▶ _EXERCISE OBJECTIVE_: Take the line that contains "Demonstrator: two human" as the first line and the last line of the material below as the final one; reproduce exactly the lines between, inclusive.

▶ _DATA BLOCK_:

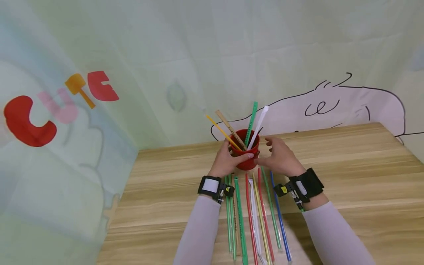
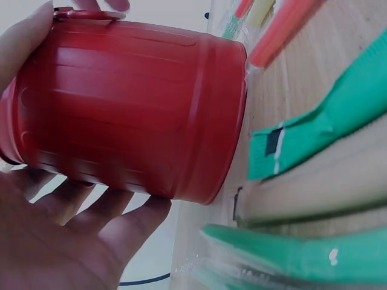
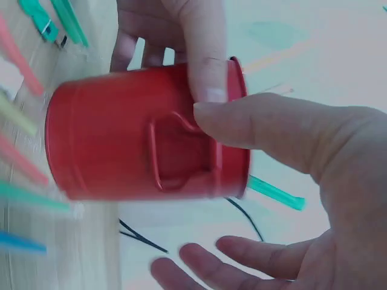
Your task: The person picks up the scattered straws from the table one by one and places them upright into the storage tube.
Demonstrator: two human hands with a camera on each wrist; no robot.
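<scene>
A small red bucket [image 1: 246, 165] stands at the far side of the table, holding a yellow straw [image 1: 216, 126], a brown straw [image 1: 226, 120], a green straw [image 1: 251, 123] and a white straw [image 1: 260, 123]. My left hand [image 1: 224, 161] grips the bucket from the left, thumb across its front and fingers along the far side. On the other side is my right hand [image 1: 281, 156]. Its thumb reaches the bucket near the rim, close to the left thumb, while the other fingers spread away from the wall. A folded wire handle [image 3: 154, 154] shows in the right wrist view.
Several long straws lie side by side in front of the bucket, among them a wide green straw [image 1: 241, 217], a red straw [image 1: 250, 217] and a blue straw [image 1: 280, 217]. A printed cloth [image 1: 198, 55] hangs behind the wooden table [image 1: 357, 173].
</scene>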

▶ _RESULT FOR THIS EXERCISE_:
Demonstrator: two human hands with a camera on each wrist; no robot.
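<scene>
A small red bucket [image 1: 246, 165] stands at the far side of the table, holding a yellow straw [image 1: 216, 126], a brown straw [image 1: 226, 120], a green straw [image 1: 251, 123] and a white straw [image 1: 260, 123]. My left hand [image 1: 224, 161] grips the bucket from the left, thumb across its front and fingers along the far side. On the other side is my right hand [image 1: 281, 156]. Its thumb reaches the bucket near the rim, close to the left thumb, while the other fingers spread away from the wall. A folded wire handle [image 3: 154, 154] shows in the right wrist view.
Several long straws lie side by side in front of the bucket, among them a wide green straw [image 1: 241, 217], a red straw [image 1: 250, 217] and a blue straw [image 1: 280, 217]. A printed cloth [image 1: 198, 55] hangs behind the wooden table [image 1: 357, 173].
</scene>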

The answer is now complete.